Write each line out a second time, exactly as shown below.

Data items:
########

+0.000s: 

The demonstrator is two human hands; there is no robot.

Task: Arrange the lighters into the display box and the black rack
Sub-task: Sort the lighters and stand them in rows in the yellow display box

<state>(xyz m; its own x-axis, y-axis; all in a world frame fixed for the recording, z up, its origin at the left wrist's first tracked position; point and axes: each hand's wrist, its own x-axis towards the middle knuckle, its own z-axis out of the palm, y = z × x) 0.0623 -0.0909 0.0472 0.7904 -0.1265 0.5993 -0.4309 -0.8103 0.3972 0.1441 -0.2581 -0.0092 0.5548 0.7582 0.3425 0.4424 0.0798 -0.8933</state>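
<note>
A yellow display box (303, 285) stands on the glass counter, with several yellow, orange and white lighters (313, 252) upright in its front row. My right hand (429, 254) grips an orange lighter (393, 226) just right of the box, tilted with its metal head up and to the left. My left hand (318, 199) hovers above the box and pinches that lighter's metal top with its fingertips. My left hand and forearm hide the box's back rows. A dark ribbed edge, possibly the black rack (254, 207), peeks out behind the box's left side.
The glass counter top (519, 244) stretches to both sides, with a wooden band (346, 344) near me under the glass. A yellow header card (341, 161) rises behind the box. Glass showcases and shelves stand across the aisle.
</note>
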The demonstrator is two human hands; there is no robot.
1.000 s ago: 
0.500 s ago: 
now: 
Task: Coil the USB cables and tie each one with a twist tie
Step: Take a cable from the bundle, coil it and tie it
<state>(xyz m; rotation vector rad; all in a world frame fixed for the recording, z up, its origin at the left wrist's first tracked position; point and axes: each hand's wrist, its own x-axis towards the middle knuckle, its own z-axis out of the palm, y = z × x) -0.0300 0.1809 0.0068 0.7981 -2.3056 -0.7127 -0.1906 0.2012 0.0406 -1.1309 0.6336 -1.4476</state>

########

- SOLUTION -
+0.000s: 

The demonstrator is two human hands; there is no robot.

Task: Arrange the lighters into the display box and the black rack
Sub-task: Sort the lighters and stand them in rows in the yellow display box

<state>(xyz m; its own x-axis, y-axis; all in a world frame fixed for the recording, z up, its origin at the left wrist's first tracked position; point and axes: each hand's wrist, its own x-axis towards the middle knuckle, its own z-axis out of the palm, y = z × x) 0.0623 -0.0909 0.0472 0.7904 -0.1265 0.5993 -0.4309 -0.8103 0.3972 0.1441 -0.2581 -0.0092 0.5548 0.7582 0.3425 0.4424 0.0798 -0.8933</state>
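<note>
A yellow display box (303, 285) stands on the glass counter, with several yellow, orange and white lighters (313, 252) upright in its front row. My right hand (429, 254) grips an orange lighter (393, 226) just right of the box, tilted with its metal head up and to the left. My left hand (318, 199) hovers above the box and pinches that lighter's metal top with its fingertips. My left hand and forearm hide the box's back rows. A dark ribbed edge, possibly the black rack (254, 207), peeks out behind the box's left side.
The glass counter top (519, 244) stretches to both sides, with a wooden band (346, 344) near me under the glass. A yellow header card (341, 161) rises behind the box. Glass showcases and shelves stand across the aisle.
</note>
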The demonstrator is two human hands; there is no robot.
1.000 s ago: 
0.500 s ago: 
now: 
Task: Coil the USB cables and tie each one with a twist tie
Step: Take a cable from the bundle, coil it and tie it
<state>(xyz m; rotation vector rad; all in a world frame fixed for the recording, z up, its origin at the left wrist's first tracked position; point and axes: each hand's wrist, its own x-axis towards the middle knuckle, its own z-axis out of the palm, y = z × x) -0.0300 0.1809 0.0068 0.7981 -2.3056 -0.7127 -0.1906 0.2012 0.0406 -1.1309 0.6336 -1.4476</state>

This exercise is now finished.